Today at the 219th meeting of the American Astronomical Society, SDSS-III astronomers presented new evidence probing the history of the disk of our galaxy from SEGUE-2 and the first peak at science from impressive new APOGEE instrument.
For more details see the press releases at:
which include the following figures highlighting the results:
The agove figure shows the “first-light” field of stars observed by APOGEE. This field is filled with Milky Way stars, star clusters and dust (seen as colored, glowing clouds in this image from NASA’s WISE infrared observatory). The large white circle is the field of view of APOGEE, with a width spanning six moon diameters. The green circles indicate known or suspected young star clusters. The small red circles indicate the position of each faint star targeted with APOGEE’s fiber optic system. The inset shows pieces of the APOGEE spectra for stars determined by APOGEE to be members of two of the clusters shown. These members were identified by the near identical motions through the galaxy shared by each clusters’ stars. The motions are detected as shifts of the spectral features caused by the Doppler effect. These dark line features are caused by absorption of specific colors of light by the atoms of the different chemical elements in each star. Figure Credit: P. Frinchaboy (Texas Christian University), J. Holtzman (New Mexico State University), M. Skrutskie (University of Virginia), G. Zasowski (University of Virginia), NASA, JPL-Caltech and the WISE Team.

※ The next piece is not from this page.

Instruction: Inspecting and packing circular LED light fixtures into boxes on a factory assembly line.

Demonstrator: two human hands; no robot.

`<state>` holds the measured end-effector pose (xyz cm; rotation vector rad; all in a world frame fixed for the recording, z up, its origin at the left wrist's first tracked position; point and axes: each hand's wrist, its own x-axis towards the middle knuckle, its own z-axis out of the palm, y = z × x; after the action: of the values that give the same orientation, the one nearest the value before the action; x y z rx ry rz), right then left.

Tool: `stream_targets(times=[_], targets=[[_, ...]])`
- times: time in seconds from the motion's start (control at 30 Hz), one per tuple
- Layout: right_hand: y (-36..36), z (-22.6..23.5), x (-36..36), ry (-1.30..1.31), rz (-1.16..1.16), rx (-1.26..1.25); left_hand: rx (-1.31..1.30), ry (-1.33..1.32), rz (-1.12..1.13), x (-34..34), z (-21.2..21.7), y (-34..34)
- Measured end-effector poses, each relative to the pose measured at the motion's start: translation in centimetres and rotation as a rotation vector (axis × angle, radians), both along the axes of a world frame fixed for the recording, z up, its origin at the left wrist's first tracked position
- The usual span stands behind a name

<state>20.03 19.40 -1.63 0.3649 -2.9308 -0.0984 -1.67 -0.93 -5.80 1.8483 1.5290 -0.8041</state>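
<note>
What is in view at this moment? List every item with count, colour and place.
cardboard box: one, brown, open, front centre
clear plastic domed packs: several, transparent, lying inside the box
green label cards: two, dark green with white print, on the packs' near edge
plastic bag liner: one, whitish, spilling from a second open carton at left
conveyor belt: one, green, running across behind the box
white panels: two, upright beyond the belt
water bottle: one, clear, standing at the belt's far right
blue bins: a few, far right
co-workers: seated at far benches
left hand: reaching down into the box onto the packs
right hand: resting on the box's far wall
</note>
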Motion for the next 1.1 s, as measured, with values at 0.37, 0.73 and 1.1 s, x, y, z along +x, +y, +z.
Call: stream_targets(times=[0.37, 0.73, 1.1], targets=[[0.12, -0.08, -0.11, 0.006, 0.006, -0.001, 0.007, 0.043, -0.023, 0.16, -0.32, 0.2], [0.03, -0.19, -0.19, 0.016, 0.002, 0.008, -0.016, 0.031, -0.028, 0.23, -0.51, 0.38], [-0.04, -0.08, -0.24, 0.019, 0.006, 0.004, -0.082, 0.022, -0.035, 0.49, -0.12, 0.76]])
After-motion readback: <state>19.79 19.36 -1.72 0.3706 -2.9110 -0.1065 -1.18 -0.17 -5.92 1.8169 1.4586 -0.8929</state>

The above figure highlights the measurements of the metal content of stars in the disk of our Galaxy, using stars observed by SDSS-III’s SEGUE-2 survey. Horizontal lines describe where SEGUE data measure the chemical composition of stars near and above the plane of the disk. The bottom panel shows the decrease in metal content as the distance from the Galactic center increases for stars near the plane of the Milky Way disk. In contrast, the metal content for stars far above the plane, shown in the upper panel, is nearly constant at all distances from the center of the Galaxy. The image of the Milky Way is from the Two-Micron All Sky Survey. Figure Credit: Judy Cheng and Connie Rockosi (University of California, Santa Cruz) and the 2MASS Survey.